Required action - Within the records below, find each line that holds the string "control", then copy it.

─── Source data ───

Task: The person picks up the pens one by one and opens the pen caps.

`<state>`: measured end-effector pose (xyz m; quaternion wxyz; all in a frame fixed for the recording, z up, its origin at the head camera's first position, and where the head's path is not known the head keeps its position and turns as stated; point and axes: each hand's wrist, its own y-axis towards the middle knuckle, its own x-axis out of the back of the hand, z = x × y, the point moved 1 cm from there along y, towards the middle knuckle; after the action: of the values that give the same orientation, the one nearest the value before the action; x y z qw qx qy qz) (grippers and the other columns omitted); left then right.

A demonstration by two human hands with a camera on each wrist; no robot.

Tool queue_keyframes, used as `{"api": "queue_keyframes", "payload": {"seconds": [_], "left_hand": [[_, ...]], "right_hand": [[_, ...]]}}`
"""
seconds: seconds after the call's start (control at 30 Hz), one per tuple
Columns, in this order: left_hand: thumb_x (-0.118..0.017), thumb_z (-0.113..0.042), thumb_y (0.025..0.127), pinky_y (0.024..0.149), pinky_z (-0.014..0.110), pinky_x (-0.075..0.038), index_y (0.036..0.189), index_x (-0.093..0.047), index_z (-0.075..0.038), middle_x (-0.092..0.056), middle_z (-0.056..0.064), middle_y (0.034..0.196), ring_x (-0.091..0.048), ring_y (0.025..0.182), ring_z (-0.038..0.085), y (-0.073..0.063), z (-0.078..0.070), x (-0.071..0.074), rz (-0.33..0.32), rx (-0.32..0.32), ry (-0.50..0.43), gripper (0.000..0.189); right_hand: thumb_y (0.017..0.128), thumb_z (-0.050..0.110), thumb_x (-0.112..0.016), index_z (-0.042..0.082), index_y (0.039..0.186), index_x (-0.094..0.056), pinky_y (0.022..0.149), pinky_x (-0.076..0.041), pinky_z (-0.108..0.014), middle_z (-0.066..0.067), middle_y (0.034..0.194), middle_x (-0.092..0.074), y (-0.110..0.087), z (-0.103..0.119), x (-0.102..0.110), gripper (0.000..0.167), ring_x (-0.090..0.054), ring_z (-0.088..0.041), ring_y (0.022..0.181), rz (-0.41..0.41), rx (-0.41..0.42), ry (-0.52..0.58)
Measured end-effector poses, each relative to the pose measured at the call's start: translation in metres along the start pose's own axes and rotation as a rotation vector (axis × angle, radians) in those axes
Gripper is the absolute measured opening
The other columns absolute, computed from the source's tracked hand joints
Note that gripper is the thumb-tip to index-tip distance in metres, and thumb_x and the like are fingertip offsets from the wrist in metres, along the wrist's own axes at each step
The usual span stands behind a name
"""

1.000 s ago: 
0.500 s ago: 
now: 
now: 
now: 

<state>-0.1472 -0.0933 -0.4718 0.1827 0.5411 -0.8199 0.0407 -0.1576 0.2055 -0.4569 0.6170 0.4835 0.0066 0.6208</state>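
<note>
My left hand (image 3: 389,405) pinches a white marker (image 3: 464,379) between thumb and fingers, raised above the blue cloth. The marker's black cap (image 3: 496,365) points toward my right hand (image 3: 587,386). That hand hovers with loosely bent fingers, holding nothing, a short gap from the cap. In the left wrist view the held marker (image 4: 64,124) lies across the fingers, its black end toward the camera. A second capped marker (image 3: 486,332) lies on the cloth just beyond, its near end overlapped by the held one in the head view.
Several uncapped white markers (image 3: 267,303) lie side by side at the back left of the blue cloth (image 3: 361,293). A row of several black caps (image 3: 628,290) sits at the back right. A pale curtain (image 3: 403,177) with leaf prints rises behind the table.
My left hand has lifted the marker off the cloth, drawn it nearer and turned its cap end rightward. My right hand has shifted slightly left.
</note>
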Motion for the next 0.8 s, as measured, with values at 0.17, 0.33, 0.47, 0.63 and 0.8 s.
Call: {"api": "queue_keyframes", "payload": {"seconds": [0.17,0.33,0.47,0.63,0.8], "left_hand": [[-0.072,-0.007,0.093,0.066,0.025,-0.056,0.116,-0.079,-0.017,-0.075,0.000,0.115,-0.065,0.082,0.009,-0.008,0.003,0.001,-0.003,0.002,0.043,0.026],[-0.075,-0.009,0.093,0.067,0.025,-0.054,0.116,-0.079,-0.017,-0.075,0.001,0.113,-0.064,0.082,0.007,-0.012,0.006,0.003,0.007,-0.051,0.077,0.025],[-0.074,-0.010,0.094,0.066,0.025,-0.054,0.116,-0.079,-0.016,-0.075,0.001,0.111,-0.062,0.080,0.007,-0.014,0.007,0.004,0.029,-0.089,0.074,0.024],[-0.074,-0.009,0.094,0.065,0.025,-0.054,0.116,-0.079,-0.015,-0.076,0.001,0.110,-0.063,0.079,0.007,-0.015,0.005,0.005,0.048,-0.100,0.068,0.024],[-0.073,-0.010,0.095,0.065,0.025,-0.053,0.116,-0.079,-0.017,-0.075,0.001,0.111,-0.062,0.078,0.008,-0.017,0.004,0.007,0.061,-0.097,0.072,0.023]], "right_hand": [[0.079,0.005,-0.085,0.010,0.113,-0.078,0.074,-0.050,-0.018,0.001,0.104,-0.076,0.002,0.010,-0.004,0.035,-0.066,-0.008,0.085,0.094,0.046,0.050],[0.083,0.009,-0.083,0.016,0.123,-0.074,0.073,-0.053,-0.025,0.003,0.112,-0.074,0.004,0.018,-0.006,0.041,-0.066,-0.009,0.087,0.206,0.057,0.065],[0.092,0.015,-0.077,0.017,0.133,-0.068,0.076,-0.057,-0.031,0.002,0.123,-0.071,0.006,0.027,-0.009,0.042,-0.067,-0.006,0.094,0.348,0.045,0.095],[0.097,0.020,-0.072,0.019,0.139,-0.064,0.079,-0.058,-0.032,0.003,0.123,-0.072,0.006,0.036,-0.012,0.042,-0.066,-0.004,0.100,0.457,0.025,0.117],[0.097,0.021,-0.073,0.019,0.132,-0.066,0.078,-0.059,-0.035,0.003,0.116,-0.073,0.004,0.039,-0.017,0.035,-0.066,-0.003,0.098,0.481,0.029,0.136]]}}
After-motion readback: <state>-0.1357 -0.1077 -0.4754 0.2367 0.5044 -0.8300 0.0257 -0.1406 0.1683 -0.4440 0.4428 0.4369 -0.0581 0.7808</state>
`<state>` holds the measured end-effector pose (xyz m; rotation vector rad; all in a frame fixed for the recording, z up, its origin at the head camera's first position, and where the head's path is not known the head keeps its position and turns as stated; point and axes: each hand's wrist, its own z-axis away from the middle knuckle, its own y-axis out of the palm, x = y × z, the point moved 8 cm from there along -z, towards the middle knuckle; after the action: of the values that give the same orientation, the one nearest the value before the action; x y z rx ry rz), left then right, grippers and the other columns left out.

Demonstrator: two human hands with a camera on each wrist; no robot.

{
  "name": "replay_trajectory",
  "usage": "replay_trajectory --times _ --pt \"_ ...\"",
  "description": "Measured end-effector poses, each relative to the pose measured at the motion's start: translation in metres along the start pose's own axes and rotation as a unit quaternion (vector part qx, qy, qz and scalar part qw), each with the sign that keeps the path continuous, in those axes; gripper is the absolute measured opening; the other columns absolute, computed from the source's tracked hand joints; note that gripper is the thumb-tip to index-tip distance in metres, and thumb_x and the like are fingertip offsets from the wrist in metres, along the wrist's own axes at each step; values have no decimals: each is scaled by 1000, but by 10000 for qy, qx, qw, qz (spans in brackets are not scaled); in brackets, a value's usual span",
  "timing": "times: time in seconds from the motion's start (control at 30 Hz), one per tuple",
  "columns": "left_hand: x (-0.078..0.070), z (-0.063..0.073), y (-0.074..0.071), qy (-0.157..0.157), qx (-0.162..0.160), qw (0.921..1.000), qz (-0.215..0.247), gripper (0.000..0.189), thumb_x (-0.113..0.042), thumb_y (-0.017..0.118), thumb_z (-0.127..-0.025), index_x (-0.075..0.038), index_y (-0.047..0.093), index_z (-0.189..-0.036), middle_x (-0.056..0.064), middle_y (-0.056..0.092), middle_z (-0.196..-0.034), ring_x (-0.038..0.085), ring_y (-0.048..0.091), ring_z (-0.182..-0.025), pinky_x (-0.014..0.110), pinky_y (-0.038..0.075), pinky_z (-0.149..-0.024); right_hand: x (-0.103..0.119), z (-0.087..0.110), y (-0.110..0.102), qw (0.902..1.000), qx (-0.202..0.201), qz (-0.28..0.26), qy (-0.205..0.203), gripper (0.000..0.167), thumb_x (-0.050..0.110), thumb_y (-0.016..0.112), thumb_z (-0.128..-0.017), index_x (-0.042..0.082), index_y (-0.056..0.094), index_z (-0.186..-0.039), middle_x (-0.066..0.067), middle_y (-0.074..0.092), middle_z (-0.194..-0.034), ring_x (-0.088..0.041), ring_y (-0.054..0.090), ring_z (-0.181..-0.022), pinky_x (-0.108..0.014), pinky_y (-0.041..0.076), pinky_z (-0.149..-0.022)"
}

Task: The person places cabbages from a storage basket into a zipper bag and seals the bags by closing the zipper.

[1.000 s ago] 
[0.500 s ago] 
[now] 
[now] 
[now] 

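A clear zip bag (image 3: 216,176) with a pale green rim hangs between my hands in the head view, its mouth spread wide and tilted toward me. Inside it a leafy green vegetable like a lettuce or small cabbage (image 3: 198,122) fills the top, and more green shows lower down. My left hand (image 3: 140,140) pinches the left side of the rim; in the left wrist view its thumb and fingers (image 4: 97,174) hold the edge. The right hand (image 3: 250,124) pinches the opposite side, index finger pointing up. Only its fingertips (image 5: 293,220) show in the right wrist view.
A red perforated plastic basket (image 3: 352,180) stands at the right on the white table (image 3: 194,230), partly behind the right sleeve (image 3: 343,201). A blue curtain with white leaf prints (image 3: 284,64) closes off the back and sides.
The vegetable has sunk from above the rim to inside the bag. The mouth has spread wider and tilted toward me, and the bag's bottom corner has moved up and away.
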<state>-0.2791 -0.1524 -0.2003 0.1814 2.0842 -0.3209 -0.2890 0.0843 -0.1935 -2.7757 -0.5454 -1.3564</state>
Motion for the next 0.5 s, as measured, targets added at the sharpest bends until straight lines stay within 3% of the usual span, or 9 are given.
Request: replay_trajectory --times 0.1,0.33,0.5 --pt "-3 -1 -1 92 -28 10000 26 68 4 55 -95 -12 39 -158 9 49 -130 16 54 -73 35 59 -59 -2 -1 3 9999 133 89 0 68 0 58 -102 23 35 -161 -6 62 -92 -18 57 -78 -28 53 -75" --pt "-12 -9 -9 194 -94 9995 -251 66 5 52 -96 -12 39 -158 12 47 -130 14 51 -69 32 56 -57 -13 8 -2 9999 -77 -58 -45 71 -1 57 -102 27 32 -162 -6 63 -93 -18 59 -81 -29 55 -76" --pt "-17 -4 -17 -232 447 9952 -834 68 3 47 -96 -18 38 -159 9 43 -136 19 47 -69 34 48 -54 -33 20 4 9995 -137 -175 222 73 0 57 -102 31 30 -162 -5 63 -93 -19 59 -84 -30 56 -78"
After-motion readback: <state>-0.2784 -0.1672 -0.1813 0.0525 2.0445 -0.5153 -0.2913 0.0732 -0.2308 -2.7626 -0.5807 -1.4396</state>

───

Task result -
seconds: seconds after the call's start (control at 30 Hz), one per tuple
  "timing": "times: time in seconds from the motion's start (control at 30 Hz), one per tuple",

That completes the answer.